Even More Remarkable Canvases of the World

A blank canvas, yet to be touched with an artist’s mark, is a rather unassuming thing. While there’s certainly an aesthetic pleasure to be had in its straight lines, finely woven texture and stark, particular whiteness, a blank canvas is highly unlikely to garner an excessive amount of attention.

While pristine and beautifully crafted, a canvas is unlikely to become famous until it's painted on.

However, when that same humble, if beautiful, piece of unadorned fabric-on-stretchers happens to meet with an agent of color and the mind of an artist, it’s suddenly transformed into a different object entirely, and one with infinite possibilities. Some canvases may even be so particularly and uniquely marked that they become remarkable, and those canvases can be very interesting indeed. Today we’re venturing once again into the subject of the world’s most remarkable canvases, this time looking at the world’s smallest and first canvases ever painted. While both instances are difficult to determine exactly, the attempt to do both reveals some very interesting results.

The World’s Smallest Canvas…Competition

In our last remarkable canvas entry we showed you the world’s largest canvas, but this time we’re sliding down to the other end of the spectrum. Unlike the world’s largest, however, there is no recognized “world’s smallest canvas,” but what there is, is perhaps just as interesting. We’re talking about the World’s Smallest Stretched Canvas Competition held by the Hudson Valley Gallery in Cornwall-on-Hudson, a small town in the southern tip of New York state. Founded in 2008, the competition is put on once a year by artist and gallery owner Paul Gould, and it attracts a few hundred entries every time it’s held.

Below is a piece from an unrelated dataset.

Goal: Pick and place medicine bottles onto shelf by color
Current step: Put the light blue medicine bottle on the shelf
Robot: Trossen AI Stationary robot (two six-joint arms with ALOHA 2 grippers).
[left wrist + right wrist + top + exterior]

The rules of the competition are simple: each entry must be an oil or acrylic painting on a 1” x 2” canvas and it must be mailed or hand-delivered to the gallery by a set date along with a $10 entry fee. A panel of judges then selects the best of the bunch, and the artist is awarded a $500 prize. Each painting in the competition must be allowed to be for sale by the gallery, who then collects the profits. If you’re interested, take a look at their website and keep an eye out for the next instance of the competition!

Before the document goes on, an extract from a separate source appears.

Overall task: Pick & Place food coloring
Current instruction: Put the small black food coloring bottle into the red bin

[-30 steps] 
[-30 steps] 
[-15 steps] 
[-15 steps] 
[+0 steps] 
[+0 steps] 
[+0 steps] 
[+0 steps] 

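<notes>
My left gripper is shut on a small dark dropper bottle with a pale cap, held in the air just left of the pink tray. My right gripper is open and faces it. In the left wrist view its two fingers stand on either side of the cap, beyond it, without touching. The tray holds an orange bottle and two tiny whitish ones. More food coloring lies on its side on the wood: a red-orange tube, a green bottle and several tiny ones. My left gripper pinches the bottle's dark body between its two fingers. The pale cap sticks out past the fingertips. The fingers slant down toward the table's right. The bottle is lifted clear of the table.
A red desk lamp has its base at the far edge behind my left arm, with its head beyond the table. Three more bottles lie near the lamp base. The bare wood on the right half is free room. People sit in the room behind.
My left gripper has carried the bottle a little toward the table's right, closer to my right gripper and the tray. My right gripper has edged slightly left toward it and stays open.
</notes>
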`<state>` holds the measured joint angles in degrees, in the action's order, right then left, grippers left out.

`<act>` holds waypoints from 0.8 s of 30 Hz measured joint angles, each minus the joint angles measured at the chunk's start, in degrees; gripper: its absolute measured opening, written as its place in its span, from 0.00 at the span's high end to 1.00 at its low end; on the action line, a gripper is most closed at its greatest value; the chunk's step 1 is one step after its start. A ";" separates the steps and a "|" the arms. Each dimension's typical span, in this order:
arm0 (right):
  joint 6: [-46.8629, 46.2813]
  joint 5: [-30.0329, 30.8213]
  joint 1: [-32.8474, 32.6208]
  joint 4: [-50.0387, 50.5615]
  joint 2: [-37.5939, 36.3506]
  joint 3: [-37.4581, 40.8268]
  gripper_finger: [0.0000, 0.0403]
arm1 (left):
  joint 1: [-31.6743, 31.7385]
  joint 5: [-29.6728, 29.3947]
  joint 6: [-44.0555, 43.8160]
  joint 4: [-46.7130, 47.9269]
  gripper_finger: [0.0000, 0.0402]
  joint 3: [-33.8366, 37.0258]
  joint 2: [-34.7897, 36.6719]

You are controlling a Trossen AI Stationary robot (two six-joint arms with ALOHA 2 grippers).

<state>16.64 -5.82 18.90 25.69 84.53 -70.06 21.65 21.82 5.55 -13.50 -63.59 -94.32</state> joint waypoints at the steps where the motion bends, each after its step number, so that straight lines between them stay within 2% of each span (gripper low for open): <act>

The Search for the Earliest Painted Canvas in History

Like the world’s smallest canvas, it’s difficult to pinpoint the earliest painting on canvas, as many have not survived and some are difficult to date. However, unlike the smallest, we do have a few particular instances of canvas use that are good candidates for the world’s oldest surviving canvas painting. One well-known early canvas painting is recognized as the earliest oil painting on canvas, a French painting from 1410 known as Madonna with Angels. However, another canvas painting from twenty years earlier in 1390, interestingly also a Madonna, called The Madonna of Humility by Lippo di Dalmasio is held by The National Gallery in London to be their earliest canvas painting. A 1955 Time magazine article talks about a 13th century canvas painting that is, surprise, also of Madonna, though that particular instance was canvas over panel.

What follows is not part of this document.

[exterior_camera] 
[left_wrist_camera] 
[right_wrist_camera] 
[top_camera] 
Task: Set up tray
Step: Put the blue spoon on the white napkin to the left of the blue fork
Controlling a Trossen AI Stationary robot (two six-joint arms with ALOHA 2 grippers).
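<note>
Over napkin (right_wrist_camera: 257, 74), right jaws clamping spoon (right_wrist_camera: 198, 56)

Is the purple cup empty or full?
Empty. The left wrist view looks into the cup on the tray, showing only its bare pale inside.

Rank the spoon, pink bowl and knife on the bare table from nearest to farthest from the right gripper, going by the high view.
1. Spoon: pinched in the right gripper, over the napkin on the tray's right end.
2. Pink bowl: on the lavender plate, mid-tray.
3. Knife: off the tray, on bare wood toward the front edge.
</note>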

"The Madonna of Humility" by Lippo di Dalmasio, 1390.

In terms of famous artists, the Italian Renaissance painter Giovanni Bellini was known to use canvas in his works, which were created in the mid to late 15th century. Bellini is well-known for being the teacher of Titian, another famous painter who used canvas a great deal. While canvas didn’t become popular as a medium for painting until the 1400’s, there’s evidence that something like canvas was in use far before that. Ancient Egyptians and Romans painted on a linen fabric plastered over surfaces, especially in funerary objects. Additionally, the use of painted cotton sheets in celebrations is recognizable as far back as the Middle Ages, if not farther, though these sheets were likely not woven in the same manner as traditional canvas.

There are many kinds of canvas experts, from those that stretch canvas to those that date them.

Though we may never know the exact oldest use of canvas, and though the smallest canvas designation is both difficult to determine and likely to change, it can’t be denied that the search for both is useful as it reveals some absolutely spectacular uses of the material that is now the dominant medium for artistic creation. With technology in the fields of dating and canvas creation advancing every year, and more and more remarkably small or ancient canvases are brought to light, it’s likely that more information on this field will be available in the next few decades. With the search for the smallest and oldest canvases already having revealed such remarkable works, we simply can’t wait to see what comes to light next.